Warn supervisors to watch what they say. Making a statement that suggests the employee’s gender was in any way connected with workplace discipline is asking for a lawsuit.
Recent case: Monifa worked as a sergeant for the Wake County Sheriff’s Department. When she arrived at work one morning, she learned that a prisoner on suicide watch had spread feces on his body and on the walls and windows. She escorted him to another cell so the first cell could be cleaned.

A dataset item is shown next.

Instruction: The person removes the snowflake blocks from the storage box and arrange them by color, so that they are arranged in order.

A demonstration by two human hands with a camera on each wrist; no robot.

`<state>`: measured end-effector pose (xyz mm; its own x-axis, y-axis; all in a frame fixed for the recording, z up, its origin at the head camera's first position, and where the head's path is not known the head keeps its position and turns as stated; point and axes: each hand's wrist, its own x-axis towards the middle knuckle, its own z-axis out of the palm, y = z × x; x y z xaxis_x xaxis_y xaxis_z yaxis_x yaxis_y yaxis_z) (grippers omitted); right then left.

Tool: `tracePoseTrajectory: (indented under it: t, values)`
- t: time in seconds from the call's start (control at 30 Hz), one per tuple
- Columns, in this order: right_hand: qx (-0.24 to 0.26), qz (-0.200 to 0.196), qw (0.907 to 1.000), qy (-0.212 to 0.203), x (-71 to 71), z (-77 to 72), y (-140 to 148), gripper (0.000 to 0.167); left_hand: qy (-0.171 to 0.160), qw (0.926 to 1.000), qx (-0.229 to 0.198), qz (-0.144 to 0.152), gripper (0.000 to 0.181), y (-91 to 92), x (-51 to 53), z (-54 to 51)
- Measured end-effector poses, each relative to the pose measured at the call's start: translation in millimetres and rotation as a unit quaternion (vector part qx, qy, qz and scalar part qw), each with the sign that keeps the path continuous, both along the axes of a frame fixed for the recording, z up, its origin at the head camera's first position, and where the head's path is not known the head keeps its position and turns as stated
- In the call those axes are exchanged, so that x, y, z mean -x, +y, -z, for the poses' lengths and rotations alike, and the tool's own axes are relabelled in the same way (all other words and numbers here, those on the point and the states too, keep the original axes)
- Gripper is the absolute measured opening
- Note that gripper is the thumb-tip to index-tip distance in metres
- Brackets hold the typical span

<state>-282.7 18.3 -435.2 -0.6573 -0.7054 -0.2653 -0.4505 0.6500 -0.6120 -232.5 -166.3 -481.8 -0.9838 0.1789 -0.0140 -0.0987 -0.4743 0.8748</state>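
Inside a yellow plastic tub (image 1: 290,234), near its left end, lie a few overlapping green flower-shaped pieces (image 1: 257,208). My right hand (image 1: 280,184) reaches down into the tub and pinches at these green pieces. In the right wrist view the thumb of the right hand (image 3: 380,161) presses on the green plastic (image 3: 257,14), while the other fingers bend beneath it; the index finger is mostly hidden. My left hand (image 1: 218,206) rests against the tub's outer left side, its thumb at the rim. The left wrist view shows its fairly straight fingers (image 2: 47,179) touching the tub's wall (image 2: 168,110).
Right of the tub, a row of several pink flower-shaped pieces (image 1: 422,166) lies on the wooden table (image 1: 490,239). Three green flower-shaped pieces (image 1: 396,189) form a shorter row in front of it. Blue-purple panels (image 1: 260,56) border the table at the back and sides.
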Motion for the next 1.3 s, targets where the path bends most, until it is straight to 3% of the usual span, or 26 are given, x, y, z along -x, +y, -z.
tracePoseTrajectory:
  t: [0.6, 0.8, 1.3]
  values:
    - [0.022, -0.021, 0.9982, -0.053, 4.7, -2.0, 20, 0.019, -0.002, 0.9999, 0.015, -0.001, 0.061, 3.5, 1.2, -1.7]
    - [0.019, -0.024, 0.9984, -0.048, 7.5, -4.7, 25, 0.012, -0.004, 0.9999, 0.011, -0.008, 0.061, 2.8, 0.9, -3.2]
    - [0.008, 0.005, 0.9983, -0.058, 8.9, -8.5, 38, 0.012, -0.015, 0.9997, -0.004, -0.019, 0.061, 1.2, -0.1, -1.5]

It wasn’t long before the prisoner was again covered in excrement. This time, Monifa got two male officers to cover the prisoner with a sheet, take him to the shower area and scrub him down. Monifa supervised, but claims she didn’t see the prisoner shower. She did later admit she saw him in the third cell, where he was kept naked for a while.
A week later, Monifa’s supervisor admonished her, saying she shouldn’t have been in the men’s shower area. She was eventually discharged for what the prison said was dishonesty when answering questions about her presence in the shower area.
Monifa sued, alleging sex discrimination. She claimed her supervisor specifically told her she was being fired “based solely on the fact that she was a woman.”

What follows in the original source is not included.